The model was trained with stochastic gradient descent with a momentum of 0.9, weight decay of 0.0005, and batch size of 128 images

Initialization:

  • Weights(in each layer): from a zero-mean Gaussian distribution with a standard deviation of 0.01.
  • Biases(in the second, fourth, and fifth convolutional layers + the fully-connected hidden layers) with the constant 1.

→accelerates the early stages of learning by providing the ReLUs with positive inputs.

  • learning rate(for all layers): Was adjusted manually throughout training.
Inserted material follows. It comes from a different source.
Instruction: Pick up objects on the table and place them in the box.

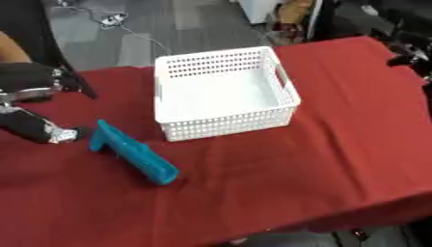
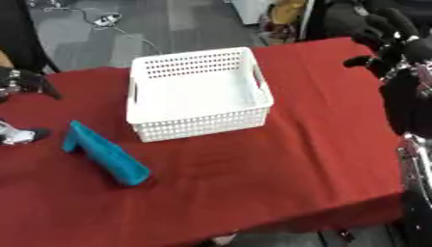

It was initialized at 0.01.

Learning time:

  • Five to six days on two NVIDIA GTX 580 3GB GPUs. (90 cycles trough the training set of 1.2 millions images.)

Results:

(the major findings and results.)

The AlexNet major findings, that it was able to recognize off-center objects and most of its top five classes for each image are reasonable.

AlexNet achieved Top-1 error rate of 37.5% and Top-5 error rate of 17.0% on ILSVRC-2010.

On the 2012 Challenge, the authors pre-trained the model on the ImageNet 2011 Fall dataset release and reduced the error rate down to 15.3%

Conclusion:

(Summarizing the researchers’ conclusions.)

Using purely supervised learning, the deep convolutional neural network was able to achieve great results. Layers numbers and types are precisely chosen for this performance.

Personal Notes:

This study is insightful! in particular the arguments used to clarify why a specific decision to choose a hyperparameter value or function took place.
It had several concepts that I had to explore further, such as the local response Normalization, and training on multiple GPUs.